In the leadup to the sex scene Ves says she doesn’t want to just be seen as a seen as a sex object, and I think this shows the writers had some kind of feminist equality struggle in mind for her, but then why would you then have her assaulted twice and also have her be literally a sex object for the player. She says she doesn’t want to be seen as a sex object but she has her needs as a woman, which aside from being pigshit writing, comes roughly into the ballpark of the sexual agency women have in the books, but then, again, why in the holy cursed fuck would you do this???

This could be the clearest example of where they were trying to achieve some sort of point, or message about female sexual agency and gender equality and then right at the last minute all the writers took boner pills and started typing the rest of the script with their dicks.

Similarly, they incorporated a whole bunch of mages from the books in Witcher 2, and it’s pretty cool to see most of the Lodge of Sorceresses represented, and not just as copy-paste personalities of the same scheming evil witch over and over but as rounded fleshed out characters somewhat like in the books. However, the treatment of these sorceresses has some weird viagra-script jank too.

Book context time:

After the insurrection on the Isle of Thanedd by anime villain and best husbando wizard Vilgefortz on behalf of Nilfgaard, the mages of the continent got all fucked up. See, every king has to have magic or else he’s just gonna get punked in a war against another nation that has magic, but Vilgefortz’ loyalty to Nilfgaard let him pull this top ten anime betrayal shit and so afterwards, some of the sorceresses formed The Lodge on the understanding that mages in the lodge would never turn on one another in the same way again.

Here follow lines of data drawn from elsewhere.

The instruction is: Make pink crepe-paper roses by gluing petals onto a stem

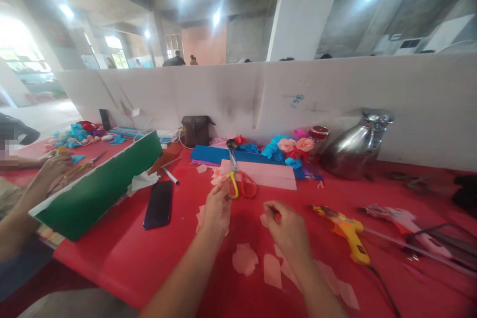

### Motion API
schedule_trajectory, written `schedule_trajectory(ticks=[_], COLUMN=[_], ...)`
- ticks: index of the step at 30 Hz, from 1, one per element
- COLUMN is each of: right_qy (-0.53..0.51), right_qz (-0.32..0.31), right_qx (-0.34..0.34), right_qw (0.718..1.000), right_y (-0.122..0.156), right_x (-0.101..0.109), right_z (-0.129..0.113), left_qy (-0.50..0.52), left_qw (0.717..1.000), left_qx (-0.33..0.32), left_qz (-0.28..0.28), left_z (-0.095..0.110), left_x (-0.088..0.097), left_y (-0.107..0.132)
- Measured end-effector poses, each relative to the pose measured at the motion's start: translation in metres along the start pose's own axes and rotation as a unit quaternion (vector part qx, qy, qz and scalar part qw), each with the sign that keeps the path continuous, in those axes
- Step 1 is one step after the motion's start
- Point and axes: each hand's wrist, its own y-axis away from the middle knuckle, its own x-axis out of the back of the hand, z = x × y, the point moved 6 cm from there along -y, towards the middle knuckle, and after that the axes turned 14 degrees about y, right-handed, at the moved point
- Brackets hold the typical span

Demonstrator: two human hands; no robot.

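Note:
My left hand (217, 206) is closed in a pinch on a pale pink paper flower (219, 175), which shows above its fingertips. To its right my right hand (288, 226) is curled with thumb and finger together; whatever is between them, if anything, is too small to make out. Scissors (242, 181) with one yellow and one red handle loop lie just beyond the hands, blades pointing away. Around and under my hands are cut pink paper petals, among them a rounded piece (245, 259) and an arched piece (273, 271).
A yellow glue gun (350, 236) and a pink glue gun (410, 226) with cords lie right. A phone (158, 204) and green divider board (104, 186) are left, with a co-worker's hand (55, 166) beyond. Behind are pink sheets (274, 174), paper flowers (294, 149) and a metal jug (350, 146).

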Motion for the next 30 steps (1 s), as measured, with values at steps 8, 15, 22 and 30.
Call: schedule_trajectory(ticks=[8,15,22,30], right_qy=[-0.182,-0.340,-0.439,-0.455], right_qz=[-0.030,-0.070,-0.120,-0.118], right_qx=[-0.031,-0.101,-0.072,-0.102], right_qw=[0.982,0.932,0.887,0.877], right_y=[0.006,0.003,0.007,0.007], right_x=[-0.001,0.000,0.006,0.003], right_z=[-0.011,-0.008,-0.027,-0.023], left_qy=[-0.192,-0.292,-0.325,-0.334], left_qw=[0.976,0.937,0.928,0.924], left_qx=[-0.063,-0.109,-0.089,-0.063], left_qz=[-0.076,-0.159,-0.160,-0.174], left_z=[-0.004,-0.004,-0.007,-0.014], left_x=[-0.004,-0.006,-0.007,-0.007], left_y=[0.009,0.015,0.016,0.020])
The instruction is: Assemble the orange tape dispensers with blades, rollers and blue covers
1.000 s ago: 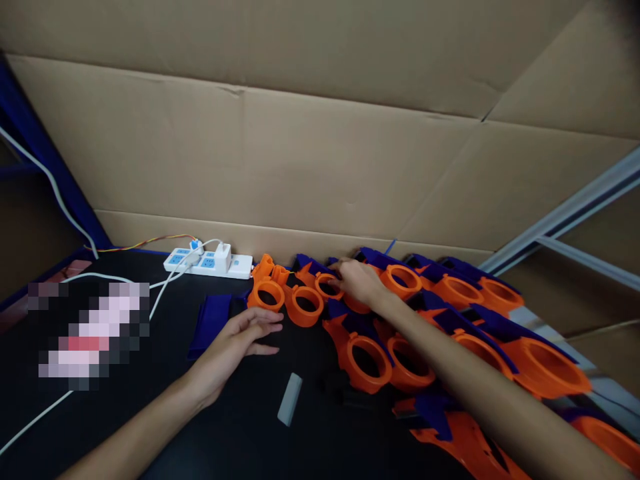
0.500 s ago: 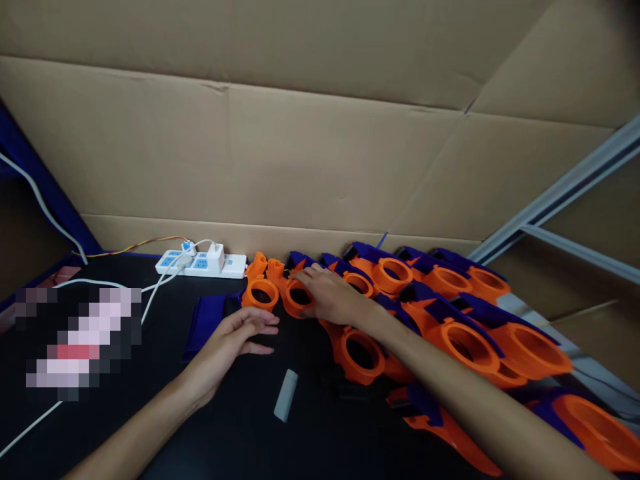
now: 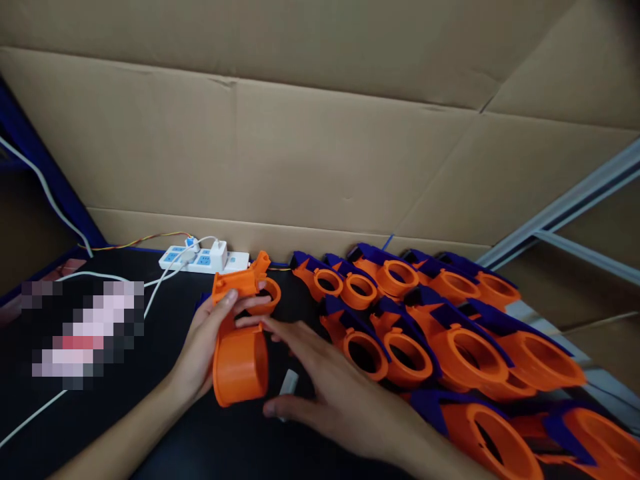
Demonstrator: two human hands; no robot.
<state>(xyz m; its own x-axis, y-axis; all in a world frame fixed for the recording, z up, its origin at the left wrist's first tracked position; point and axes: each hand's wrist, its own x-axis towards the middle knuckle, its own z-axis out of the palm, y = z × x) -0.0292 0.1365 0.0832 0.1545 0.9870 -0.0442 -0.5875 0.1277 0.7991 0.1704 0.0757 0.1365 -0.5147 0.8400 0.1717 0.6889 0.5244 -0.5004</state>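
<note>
Cardboard walls [image 3: 320, 147] back a black worktop [image 3: 125, 413] whose right half is crowded with orange-and-blue parts [image 3: 450, 333]. Near the middle, the left hand [image 3: 200, 350] is closed around an orange part [image 3: 240, 357]; the right hand [image 3: 325, 387], fingers spread and holding nothing, touches it. A power strip [image 3: 205, 261] lies along the back edge.
</note>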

By the end of the books those witchy women have become a problematic political power and they’re yet another one of the factions who were trying to get Ciri to have a baby for them so they could rule the world, and so in Witcher 2 we see that every other political power is pretty wary of the sorceresses. This leads to a bunch of the sorceresses getting fucked up and/or killed throughout Witcher 2, which frankly can end up feeling like the writers just taking out some sort of repressed anger against women at points.

It leads into the persecution of magic users and witch-hunts in Witcher 3 which is done way better but it stills feels odd in places here.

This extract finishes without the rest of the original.